PIGEON : Je suis passé de mains en mains… D’abord au commanditaire du cambrioleur, puis un antiquaire, un ami du voleur, qui a eu pour mission de me garder à l’abri. Et c’est là que je me suis retrouvé dans cet atelier, enfermé dans un sac plastique dans lequel il s’est débarrassé de moi.
LAETITIA : Pourquoi ?
PIGEON : La pression sûrement. Vous imaginez vous, avoir une oeuvre volée chez vous alors que vous n’avez rien demandé ?
JULIEN : Et après ?
PIGEON : Après ? Le trou noir, jusqu’à ce que je débarque ici.
LAETITIA : On raconte que vous avez peut-être été jeté dans une benne à ordures… En tout cas c’est la version que défend la dernière personne dont on sait qu’elle vous a eu entre les mains…
PIGEON : Il paraît. Moi je n’en sais rien. Si ça se trouve ici on est dans une décharge… ou alors quelqu’un m’a trouvé dans les poubelles et m’a mis ici… ou bien j’ai été revendu en douce… (soupir, reniflement de tristesse)
JULIEN : Bon parlons un peu de vous ! Alors, attendez que je vous éclaire mieux… (bruit de briquet)
PIGEON, crie : N’approchez pas ce briquet vous êtes fou ! Vous voulez me faire cramer ou quoi ?
JULIEN : Oh pardon ! Vous êtes donc une nature morte, sur laquelle on distingue assez clairement une table avec un verre à pied, une bougie et donc un plat de pigeon aux petits pois.
PIGEON, un peu agacé : C’est ça. Je suis une scène de café parisien, c’est marqué sur moi, là, en gros. CA-FÉ.
JULIEN : Pourquoi ce plat-là ?
PIGEON : Et pourquoi pas ? Le père de Pablo était prof de dessin et spécialiste de la peinture de volailles. Alors je me demande s’il n’y a pas une réminiscence de sa jeunesse en moi.

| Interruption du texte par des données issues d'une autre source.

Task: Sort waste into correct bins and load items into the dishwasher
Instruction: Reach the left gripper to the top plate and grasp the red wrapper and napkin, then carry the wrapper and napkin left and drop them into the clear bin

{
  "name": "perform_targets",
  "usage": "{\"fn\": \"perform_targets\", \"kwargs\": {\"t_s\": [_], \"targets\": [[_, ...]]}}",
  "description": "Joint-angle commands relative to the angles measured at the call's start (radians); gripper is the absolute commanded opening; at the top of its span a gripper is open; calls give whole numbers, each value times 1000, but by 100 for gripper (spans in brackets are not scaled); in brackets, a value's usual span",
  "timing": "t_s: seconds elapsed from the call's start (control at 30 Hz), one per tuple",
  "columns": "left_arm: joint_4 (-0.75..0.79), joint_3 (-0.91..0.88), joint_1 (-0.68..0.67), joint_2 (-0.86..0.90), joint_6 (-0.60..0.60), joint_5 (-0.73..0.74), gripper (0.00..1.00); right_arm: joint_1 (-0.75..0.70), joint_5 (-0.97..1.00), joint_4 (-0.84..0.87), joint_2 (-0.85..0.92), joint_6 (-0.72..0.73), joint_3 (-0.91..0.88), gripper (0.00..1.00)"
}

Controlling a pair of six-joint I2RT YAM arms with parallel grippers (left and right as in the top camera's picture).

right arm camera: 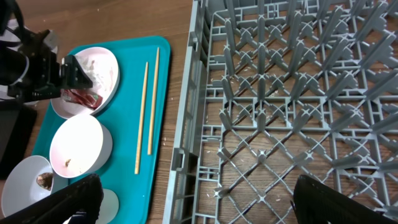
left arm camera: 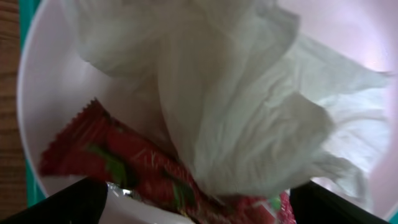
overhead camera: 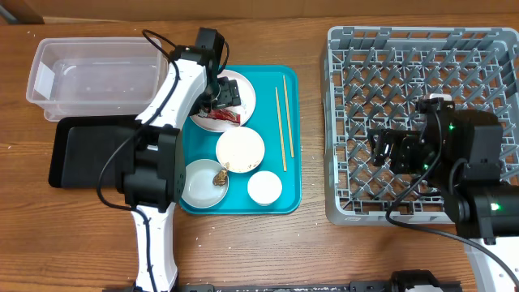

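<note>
Overhead, my left gripper (overhead camera: 220,97) sits over the white plate (overhead camera: 247,88); my right gripper (overhead camera: 379,151) hangs over the dish rack (overhead camera: 357,49). Left wrist: my fingers (left arm camera: 56,205) stand apart, the crumpled tissue (left arm camera: 236,99) between them and the red wrapper (left arm camera: 118,162) beneath it. Right wrist: my fingers (right arm camera: 74,202) stand apart above the rack.

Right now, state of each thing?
tub: empty
black tray: empty
rack: no dishes
plate: holds tissue, wrapper
chopsticks: flat on teal tray
middle bowl: upright, crumbs
front bowl: upright, brown scrap
cup: upright, empty
left tool: open, over tissue
right tool: open, over rack
</note>
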Motion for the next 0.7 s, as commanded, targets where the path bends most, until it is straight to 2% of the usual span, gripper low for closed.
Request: {"fn": "perform_targets", "kwargs": {"t_s": [0.0, 0.03, 0.07, 0.1, 0.13, 0.17, 0.3, 0.37, 0.53, 0.67], "targets": [[1, 17, -2, 50, -19, -21, 89, 5, -8, -1, 23, 3, 28, 100], [3, 17, -3, 63, -13, -23, 83, 5, -8, -4, 31, 3, 28, 100], [5, 17, -3, 69, -3, -24, 72, 5, -8, -8, 42, 3, 28, 100], [10, 17, -4, 78, 11, -24, 49, 5, -8, -10, 50, 3, 28, 100], [13, 17, -4, 83, 13, -25, 17, 5, -8, -13, 62, 3, 28, 100], [13, 17, -4, 84, 12, -25, 4, 5, -8, -15, 68, 3, 28, 100], [16, 33, -5, 81, 40, -16, 4, 5, -8, -19, 75, 3, 28, 100], [-57, 99, -5, 74, 50, -4, 4, 5, -8, -19, 75, 3, 28, 100], [-383, 504, 11, 69, 59, 6, 4, 5, -8, -18, 75, 3, 28, 100], [-537, 803, 71, 69, 60, 5, 4, 5, -8, -18, 75, 3, 28, 100]]}}
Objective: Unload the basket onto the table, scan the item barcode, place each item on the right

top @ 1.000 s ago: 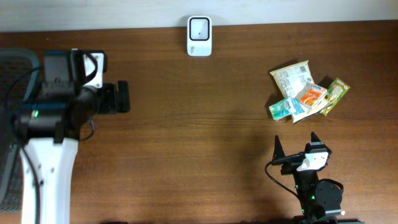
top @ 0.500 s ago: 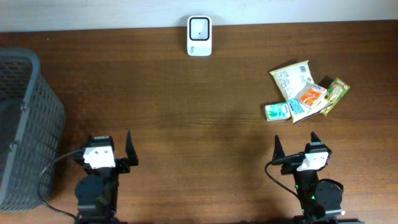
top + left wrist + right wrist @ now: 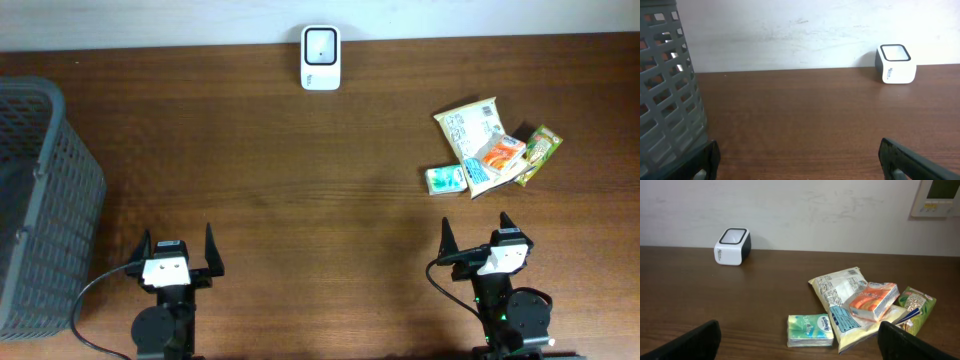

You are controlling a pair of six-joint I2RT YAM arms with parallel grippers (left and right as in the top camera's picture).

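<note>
A pile of items lies at the right of the table: a pale yellow pouch [image 3: 468, 128] [image 3: 842, 296], an orange packet [image 3: 501, 153] [image 3: 873, 300] on top of it, a green tissue pack [image 3: 446, 179] [image 3: 810, 330] and a green snack bag [image 3: 541, 148] [image 3: 916, 307]. No barcode is readable. The white scanner [image 3: 321, 45] [image 3: 895, 63] [image 3: 732, 246] stands at the far edge. My right gripper [image 3: 475, 228] [image 3: 800, 345] is open, just short of the tissue pack, holding nothing. My left gripper [image 3: 177, 242] [image 3: 800, 162] is open over bare wood at the front left.
A grey mesh basket [image 3: 40, 190] [image 3: 667, 95] stands at the left edge, close to my left gripper's left finger. A white wall runs behind the table's far edge.
The left arm, raised near the basket a second ago, has come down to the front left. The tissue pack has shifted slightly left. The right arm has not moved.
</note>
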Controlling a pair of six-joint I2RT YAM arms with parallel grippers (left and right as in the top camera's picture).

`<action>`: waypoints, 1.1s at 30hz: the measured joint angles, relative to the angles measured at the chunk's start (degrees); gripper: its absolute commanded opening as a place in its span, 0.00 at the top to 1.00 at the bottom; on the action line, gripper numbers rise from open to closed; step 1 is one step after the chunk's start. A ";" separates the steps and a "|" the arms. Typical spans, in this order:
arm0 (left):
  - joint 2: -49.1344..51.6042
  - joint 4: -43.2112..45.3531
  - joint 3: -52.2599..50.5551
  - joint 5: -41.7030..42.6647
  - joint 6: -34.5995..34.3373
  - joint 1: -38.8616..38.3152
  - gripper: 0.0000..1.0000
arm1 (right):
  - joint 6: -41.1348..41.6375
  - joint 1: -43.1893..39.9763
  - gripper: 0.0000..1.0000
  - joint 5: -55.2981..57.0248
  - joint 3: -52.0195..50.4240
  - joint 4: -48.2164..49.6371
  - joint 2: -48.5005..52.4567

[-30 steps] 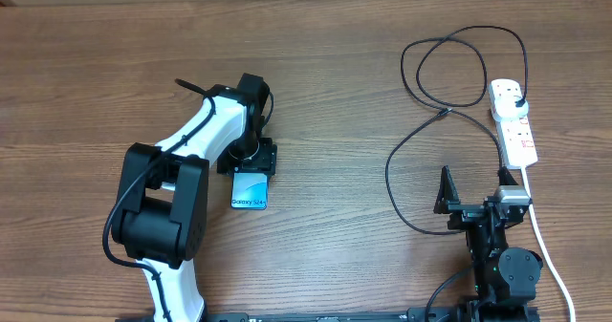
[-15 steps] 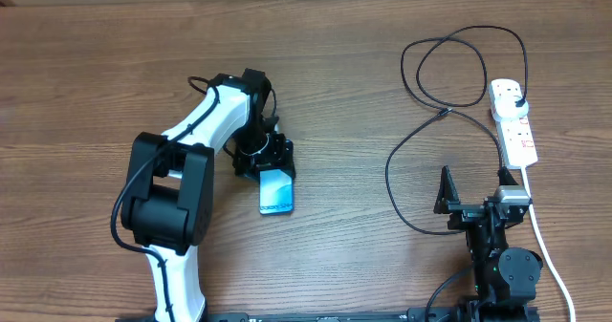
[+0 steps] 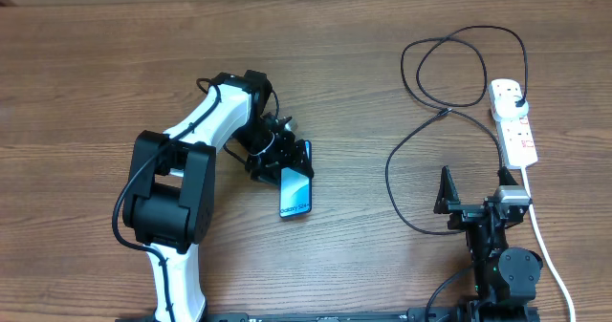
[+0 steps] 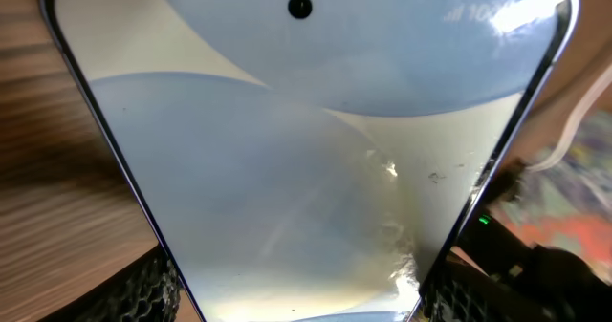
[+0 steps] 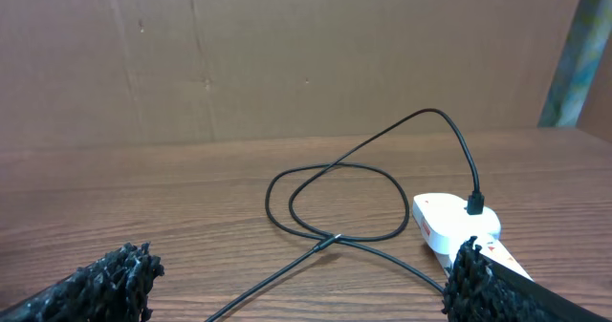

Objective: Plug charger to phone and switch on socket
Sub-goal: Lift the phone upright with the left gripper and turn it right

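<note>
We see the left jaws clamped on 1 end of the slim rectangular phone (image 3: 296, 190) with its teal-blue and white screen. It is tilted over the brown wooden tabletop (image 3: 96, 74), left of centre and well apart from the other things. In the left wrist view the phone (image 4: 306, 169) fills the frame, its screen facing the camera between 2 black padded fingers (image 4: 143, 289).

The right jaws stand wide apart and hold nothing, low at the near right edge. Beyond them the long thin black charger cable (image 3: 442, 114) lies in loose loops. Its black plug (image 3: 516, 102) sits in the narrow white power strip socket (image 3: 513, 121) at the far right. We cannot tell where the connector tip lies. A thick white cord (image 3: 545, 246) runs from the socket toward the near edge.
</note>
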 measured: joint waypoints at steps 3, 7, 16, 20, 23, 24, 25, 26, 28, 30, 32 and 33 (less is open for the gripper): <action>0.00 -0.04 0.00 4.22 1.66 0.00 0.38 | 0.02 0.00 0.00 0.00 0.00 0.02 0.00; 0.00 -1.05 0.02 11.34 5.46 0.00 0.38 | 0.02 0.00 0.00 0.00 0.00 0.00 -0.02; 0.02 -2.21 0.02 27.91 14.91 0.00 0.39 | 0.02 0.00 0.00 0.00 0.00 0.02 0.00; 0.02 -2.19 0.02 34.75 18.05 0.00 0.40 | 0.00 0.00 0.00 0.00 0.00 0.00 0.00; 0.02 -2.19 0.02 39.30 20.55 -0.33 0.40 | 0.02 0.00 0.00 0.02 0.00 -0.02 -0.02; 0.02 -2.19 0.02 40.63 21.18 -0.57 0.40 | -0.02 0.00 0.00 0.00 0.00 -0.02 0.00; 0.02 -2.19 0.02 41.75 21.97 -0.85 0.40 | 0.00 0.00 0.00 0.00 0.00 0.00 -0.02; 0.02 -2.19 0.02 42.58 22.40 -1.14 0.41 | 0.00 0.00 0.00 0.00 0.00 -0.02 0.00; 0.02 -2.21 0.02 43.76 23.04 -1.57 0.43 | 0.02 0.00 0.00 0.00 0.02 0.00 0.00; 0.02 -2.29 0.02 44.61 23.58 -1.95 0.43 | 0.00 0.00 0.00 0.00 0.00 -0.02 -0.02; 0.02 -2.47 0.02 45.55 23.63 -2.14 0.40 | 0.00 0.00 0.00 -0.02 0.00 0.00 0.00; 0.02 -2.58 0.02 46.29 23.63 -2.14 0.40 | 0.00 0.00 0.00 -0.02 0.00 -0.02 -0.02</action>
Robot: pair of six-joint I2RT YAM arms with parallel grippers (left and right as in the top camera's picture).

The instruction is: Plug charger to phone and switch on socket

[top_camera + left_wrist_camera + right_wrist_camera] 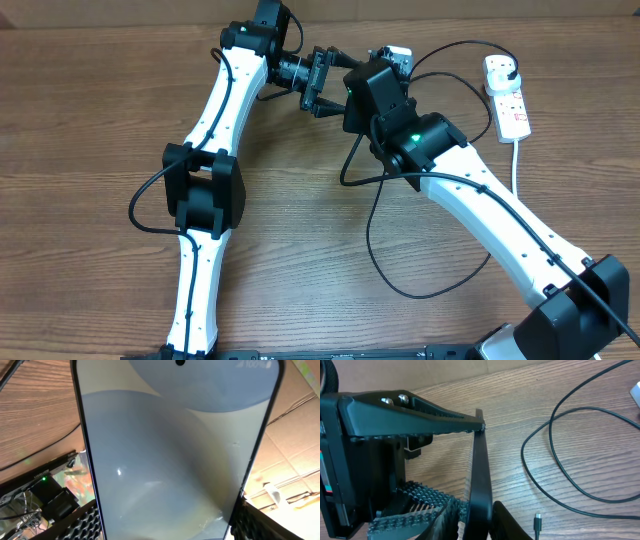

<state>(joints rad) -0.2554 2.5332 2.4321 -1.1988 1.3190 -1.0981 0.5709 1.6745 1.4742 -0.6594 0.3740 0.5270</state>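
Note:
The phone (pixel 175 455) is held up off the table; its pale blue screen fills the left wrist view. My left gripper (pixel 162 525) is shut on its two long edges. In the right wrist view the phone (pixel 481 470) shows edge-on, and my right gripper (pixel 477 527) is shut on its faces near the lower end. From overhead, both grippers (pixel 322 88) (pixel 378 78) meet at the table's far middle, with one end of the phone (pixel 398 56) showing. The charger's cable (pixel 400 270) loops over the table, its connector tip (pixel 537 521) lying loose. Its plug (pixel 510 70) sits in the white socket (pixel 510 105).
The socket's thick white cord (pixel 517 165) runs toward the front along the right side. Cable loops (pixel 560 460) lie on the wood right of the phone. Both arms crowd the far middle of the table. A cardboard wall (pixel 420 372) stands behind the table.

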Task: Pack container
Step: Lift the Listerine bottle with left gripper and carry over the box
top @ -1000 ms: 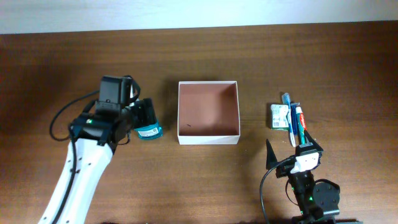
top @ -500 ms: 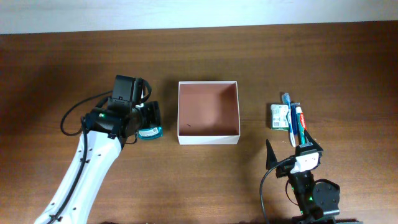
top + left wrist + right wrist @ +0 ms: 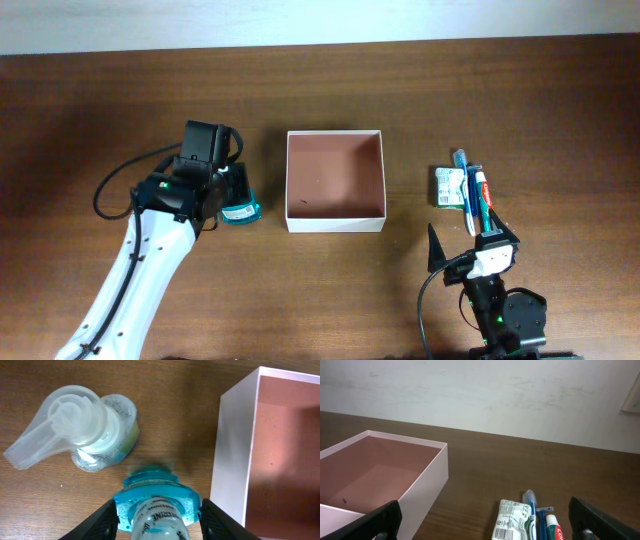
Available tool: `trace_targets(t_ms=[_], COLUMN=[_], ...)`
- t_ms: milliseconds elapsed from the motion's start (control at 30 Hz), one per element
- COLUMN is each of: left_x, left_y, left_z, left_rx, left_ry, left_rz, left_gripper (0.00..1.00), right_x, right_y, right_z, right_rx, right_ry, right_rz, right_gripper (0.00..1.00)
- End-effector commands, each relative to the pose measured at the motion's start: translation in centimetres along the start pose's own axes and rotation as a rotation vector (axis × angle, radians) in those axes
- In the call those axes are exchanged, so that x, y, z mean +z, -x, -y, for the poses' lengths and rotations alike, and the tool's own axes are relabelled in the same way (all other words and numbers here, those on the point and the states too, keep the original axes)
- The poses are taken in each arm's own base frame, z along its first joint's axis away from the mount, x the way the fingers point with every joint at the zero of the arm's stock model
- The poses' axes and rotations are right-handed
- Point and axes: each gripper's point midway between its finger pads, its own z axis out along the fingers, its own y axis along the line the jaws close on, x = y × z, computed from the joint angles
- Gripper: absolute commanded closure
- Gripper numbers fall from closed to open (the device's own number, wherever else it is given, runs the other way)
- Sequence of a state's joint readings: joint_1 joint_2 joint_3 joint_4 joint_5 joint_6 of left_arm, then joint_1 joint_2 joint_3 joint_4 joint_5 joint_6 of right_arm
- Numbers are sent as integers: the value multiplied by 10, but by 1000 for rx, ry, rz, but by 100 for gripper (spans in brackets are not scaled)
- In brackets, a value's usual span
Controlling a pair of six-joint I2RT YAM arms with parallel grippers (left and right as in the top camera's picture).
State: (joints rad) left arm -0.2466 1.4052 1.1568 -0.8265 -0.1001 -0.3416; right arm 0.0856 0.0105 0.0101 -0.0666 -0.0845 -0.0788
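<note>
— What is on the left side of the dark brown wooden table (image 3: 320, 300)?
— The left claw (image 3: 237, 188) (image 3: 159, 505). Its two black fingers (image 3: 107, 521) press on both sides of a teal plastic bottle (image 3: 240, 212) (image 3: 157, 516), so the claw is clamped on it. A clear round pump bottle with a white top (image 3: 95, 430) sits just beside the teal one.
— Where is the box?
— The square white box with a reddish-brown inside (image 3: 335, 225) (image 3: 232, 455) (image 3: 427, 490) is in the middle of the table. It is just to the right of the teal bottle and does not touch it. A tiny dark speck shows on its floor.
— What is right of the box?
— A small green and white packet (image 3: 450, 186) (image 3: 510, 520), a blue toothbrush (image 3: 461, 165) (image 3: 530, 497) and a white toothpaste tube with red and blue on it (image 3: 480, 195) (image 3: 551, 525). They lie close together, well apart from the box.
— And the other claw?
— The right claw (image 3: 468, 245) (image 3: 485, 505) is near the front edge, close to those three things. Its fingers are wide apart and hold nothing.
</note>
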Motion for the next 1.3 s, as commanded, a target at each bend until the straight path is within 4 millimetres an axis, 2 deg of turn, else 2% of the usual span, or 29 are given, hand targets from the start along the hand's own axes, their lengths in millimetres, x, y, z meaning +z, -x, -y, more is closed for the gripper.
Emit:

JULIEN : Et donc vous êtes à la fois une nature morte et un tableau cubiste… Moi il y a quelque chose qui m’a toujours intrigué et que je n’ai jamais vraiment compris… c’est que tous les éléments se mélangent, on ne distingue trop rien…
PIGEON : Mais en fait c’est beaucoup plus facile que ça en a l’air !
JULIEN : Ah bon ?
PIGEON : Oui ! Il suffit de regarder l’évolution des natures mortes sur, allez, dix, quinze ans… Tenez, prenez une nature morte de Monet, une de Gauguin, de Matisse et puis moi. Si vous les regardez les uns à côté des autres, vous verrez que plus on avance dans le temps, plus la surface de la table est droite, c’est-à-dire qu’elle se confond avec la surface du tableau. Vous voyez ? Ca montre qu’avec le cubisme, la perspective a tendance à s’écraser, on voit tous les angles possibles sur un même plan.
JULIEN : Et c’est pour ça qu’après vous il y a l’abstraction totale, c’est-à-dire plus de perspective du tout ?
PIGEON : Exactement !
JULIEN : Eh bien merci beaucoup Le Pigeon aux petits pois, de Pablo Picasso. On espère que vous rejoindrez bientôt à nouveau les salles du Musée d’art moderne de la Ville de Paris.
LAETITIA : Merci à vous aussi Julien !
JULIEN, bas : Euh par contre, comment on sort de là ?
PIGEON : Si je le savais j’y serais, au Musée d’art moderne.
JULIEN : Vous voulez dire qu’il n’y a pas de…
PIGEON : Non.
JULIEN : Euh Laetitia ?
LAETITIA : Oui ?
JULIEN : Je risque de rentrer à la rédaction tard, hein.